[TRY IT]
In the material below, find the line with "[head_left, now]" and the line with "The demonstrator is". Output exactly those two lines and all lines between them, leaving out pictures.
--------------------------------
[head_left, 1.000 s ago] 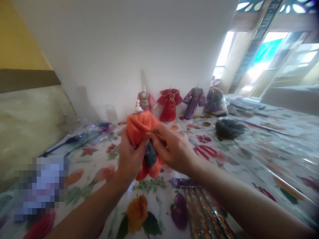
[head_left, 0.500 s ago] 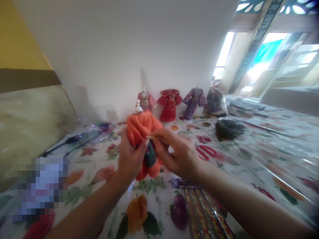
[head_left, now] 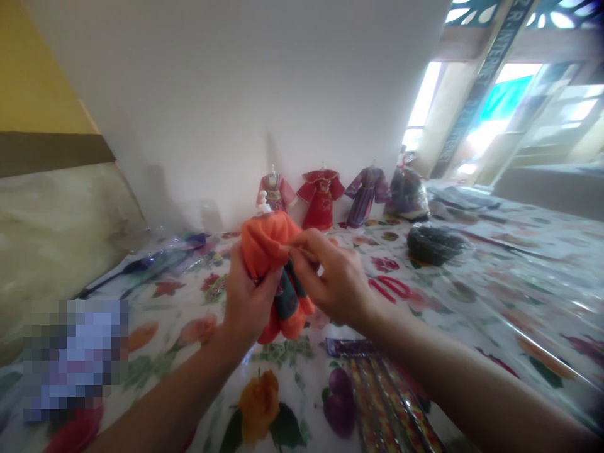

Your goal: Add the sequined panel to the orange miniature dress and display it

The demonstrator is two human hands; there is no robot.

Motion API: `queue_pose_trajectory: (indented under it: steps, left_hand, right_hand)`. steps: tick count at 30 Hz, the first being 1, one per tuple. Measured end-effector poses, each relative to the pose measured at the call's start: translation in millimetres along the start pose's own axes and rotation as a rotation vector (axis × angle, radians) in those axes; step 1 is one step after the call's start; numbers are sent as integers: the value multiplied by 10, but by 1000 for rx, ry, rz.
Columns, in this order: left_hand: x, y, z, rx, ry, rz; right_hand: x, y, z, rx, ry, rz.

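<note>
Both busy tbh: left hand (head_left: pixel 250 299) grips the near-upright orange-and-teal fabric doll dress (head_left: pixel 265 238), right hand (head_left: pixel 337 270) pinched together at its right side.

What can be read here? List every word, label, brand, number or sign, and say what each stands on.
"INTERNET": on the dark slanted strip at upper right, after a less clear "R"; the letters lower down are too blurred to read.
Purple-topped packet at the bottom: any print is too blurred.
Pixelated blue item at left: nothing legible.
</note>
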State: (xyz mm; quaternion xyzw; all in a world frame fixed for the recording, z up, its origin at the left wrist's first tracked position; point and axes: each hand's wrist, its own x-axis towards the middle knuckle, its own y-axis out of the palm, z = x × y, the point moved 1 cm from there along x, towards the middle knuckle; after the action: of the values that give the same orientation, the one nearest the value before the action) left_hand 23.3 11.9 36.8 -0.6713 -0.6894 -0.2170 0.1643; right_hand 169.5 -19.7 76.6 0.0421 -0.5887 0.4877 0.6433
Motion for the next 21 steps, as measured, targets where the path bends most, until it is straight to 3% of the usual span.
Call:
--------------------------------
[ANSWER FOR THIS EXERCISE]
[head_left, now] 

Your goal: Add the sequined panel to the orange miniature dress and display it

The demonstrator is two human hands; there is no robot.

Nothing else is required for this exercise.